File spoon-archives/blanchot.archive/blanchot_1997/blanchot.9712, message 30


Date: Sun, 14 Dec 1997 15:00:45 -0800
From: Socha <347hqx7-AT-cmuvm.csv.cmich.edu>
Subject: Re:  MB:  Writer and Place


Michael relayed:

>Why for example, should personal attacks be considered "merely apparent utilities"?

To which I might respond:

To read a personal attack as nothing more nor less than what we
recognize as a personal attack is to read it in what I see as merely a
utilitarian, or mediated manner.

What do we do when a writer strikes us as confrontational, egoistic, or
in other ways we deem inappropriate?  Are we necessarily restricted from
other readings?  What do you say to those who read you as deceptively
lucid?  Even I read myself as confused, tortured, or silly, but my role
as someone emulative of MB, among others, is I think to deliberate
further when I read;  to refuse to settle or rely upon common
determinations.  I see this as an attempt to be more fully human and so
less compromised perhaps, by political, scientific, or artistic
motives.  To my mind then, anyone belongs to this list who attempts in
whatever way "to address problems," as Foucault puts it, "effectively,
really; and to pose them with the greatest possible rigor, with the
maximum complexity and difficulty so that a solution [such as
excommunication or other tried, true and automatic forms of discipline,
or simple reaction] does not arise all at once".

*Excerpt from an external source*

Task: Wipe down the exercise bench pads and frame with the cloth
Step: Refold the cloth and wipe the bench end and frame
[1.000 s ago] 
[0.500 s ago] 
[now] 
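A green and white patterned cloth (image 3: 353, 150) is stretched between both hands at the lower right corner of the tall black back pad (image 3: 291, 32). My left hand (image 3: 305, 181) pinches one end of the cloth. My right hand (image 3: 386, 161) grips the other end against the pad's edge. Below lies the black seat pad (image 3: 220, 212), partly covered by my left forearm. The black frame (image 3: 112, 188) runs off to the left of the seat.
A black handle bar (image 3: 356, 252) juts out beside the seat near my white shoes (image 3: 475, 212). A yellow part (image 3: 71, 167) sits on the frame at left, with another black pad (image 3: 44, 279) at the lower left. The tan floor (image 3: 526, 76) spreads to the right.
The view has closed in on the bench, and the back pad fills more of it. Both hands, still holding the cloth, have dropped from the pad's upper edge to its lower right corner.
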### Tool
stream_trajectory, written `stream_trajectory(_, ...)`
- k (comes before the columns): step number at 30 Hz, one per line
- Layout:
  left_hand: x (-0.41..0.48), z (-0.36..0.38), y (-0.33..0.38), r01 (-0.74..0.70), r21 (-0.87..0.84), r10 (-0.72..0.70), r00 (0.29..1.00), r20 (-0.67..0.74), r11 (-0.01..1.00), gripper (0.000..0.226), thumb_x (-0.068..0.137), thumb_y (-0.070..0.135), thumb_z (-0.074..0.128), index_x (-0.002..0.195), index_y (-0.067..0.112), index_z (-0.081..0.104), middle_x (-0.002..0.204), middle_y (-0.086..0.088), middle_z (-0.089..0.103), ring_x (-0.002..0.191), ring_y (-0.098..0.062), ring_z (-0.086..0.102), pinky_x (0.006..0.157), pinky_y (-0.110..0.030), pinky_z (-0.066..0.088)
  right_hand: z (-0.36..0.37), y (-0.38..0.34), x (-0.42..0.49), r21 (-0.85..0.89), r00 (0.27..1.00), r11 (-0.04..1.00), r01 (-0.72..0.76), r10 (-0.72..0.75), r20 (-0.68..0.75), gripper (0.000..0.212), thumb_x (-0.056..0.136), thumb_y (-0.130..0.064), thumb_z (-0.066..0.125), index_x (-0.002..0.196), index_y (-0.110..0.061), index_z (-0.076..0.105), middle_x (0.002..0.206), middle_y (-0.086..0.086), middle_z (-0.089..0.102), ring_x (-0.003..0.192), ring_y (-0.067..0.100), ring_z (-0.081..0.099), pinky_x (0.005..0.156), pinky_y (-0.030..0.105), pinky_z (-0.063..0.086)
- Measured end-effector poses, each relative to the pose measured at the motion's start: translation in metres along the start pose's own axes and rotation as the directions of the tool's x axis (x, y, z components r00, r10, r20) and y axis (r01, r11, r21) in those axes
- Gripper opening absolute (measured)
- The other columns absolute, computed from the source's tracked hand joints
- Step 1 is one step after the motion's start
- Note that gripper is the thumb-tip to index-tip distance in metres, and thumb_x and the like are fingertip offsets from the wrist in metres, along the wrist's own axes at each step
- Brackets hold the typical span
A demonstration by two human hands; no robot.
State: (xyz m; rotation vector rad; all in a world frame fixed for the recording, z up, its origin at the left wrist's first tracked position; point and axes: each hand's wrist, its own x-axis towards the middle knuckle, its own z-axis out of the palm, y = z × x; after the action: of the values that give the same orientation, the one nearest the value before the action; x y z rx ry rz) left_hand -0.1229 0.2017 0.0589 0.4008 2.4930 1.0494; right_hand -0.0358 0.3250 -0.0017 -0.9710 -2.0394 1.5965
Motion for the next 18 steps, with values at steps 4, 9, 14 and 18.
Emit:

I want to caution subscribers to this list against narrow or the most
ready-to-hand readings.  Rather than dealing with what we immediately
recognize then, our work of reading and writing should be carried out,
as Foucault says further, "with the people directly involved; and the
right to speech and political [transactional?] imagination must be
returned to them."  This is in the interests, he says, of renewal;
something impossible to accomplish in the terms by which such problems
are commonly addressed.

You say it is "great" to read what you already understand.  If you don't
understand it, "who cares", as if you never imagine that comfort and
satisfaction could be dangerous or offensive.  Foucault, on the other
hand, says that we must "carefully guard against making the law".  That
we should concern ourselves instead "with determining problems,
unleashing them, revealing them within the framework of such complexity
as to shut the mouths of prophets and legislators:  all those who speak
_for_ others and _above_ others."  This because the problems we face are
directly connected to people's lives.  The legitimacy of what we are
doing appears only "through concrete questions, difficult cases...
reflections and evidence."  To my mind then, the more comfortable we
are, the less legitimate we pretend to be.

No, I do not seek to impose my will.  I would rather await your honest
sense of obligation.  Foucault recommends, as does Bataille elsewhere,
that we "proceed a little at a time," introducing "modifications", or
what Bataille calls "_obscure determinations_" that might reveal
solutions, or at least change "the givens of a problem" (Foucault,
_Remarks on Marx:  Conversations with Duccio Trombadori, 1991, pp
158-59).

No, I'm sorry, but I am so unsure of myself that I can very rarely write
in a less than tortured syntax.  Is it to "stretch" the logos?  It is
certainly not "to go where no man has gone before"!  Quite the
contrary!  My pyrotechics betray only distrust.  I am too selfish to
give you something to puzzle over.  I aim only to motivate and to be
motivated.  Honestly, the 'big points' have all been made.  We were born
with them, and are continually reminded of them by the likes of MB.  I
strive to echo those truths, that simplicity.  If there were no ego (and
I carry mine like a medieval jester's bauble) there would be no
writing.  But if you don't write, you get written.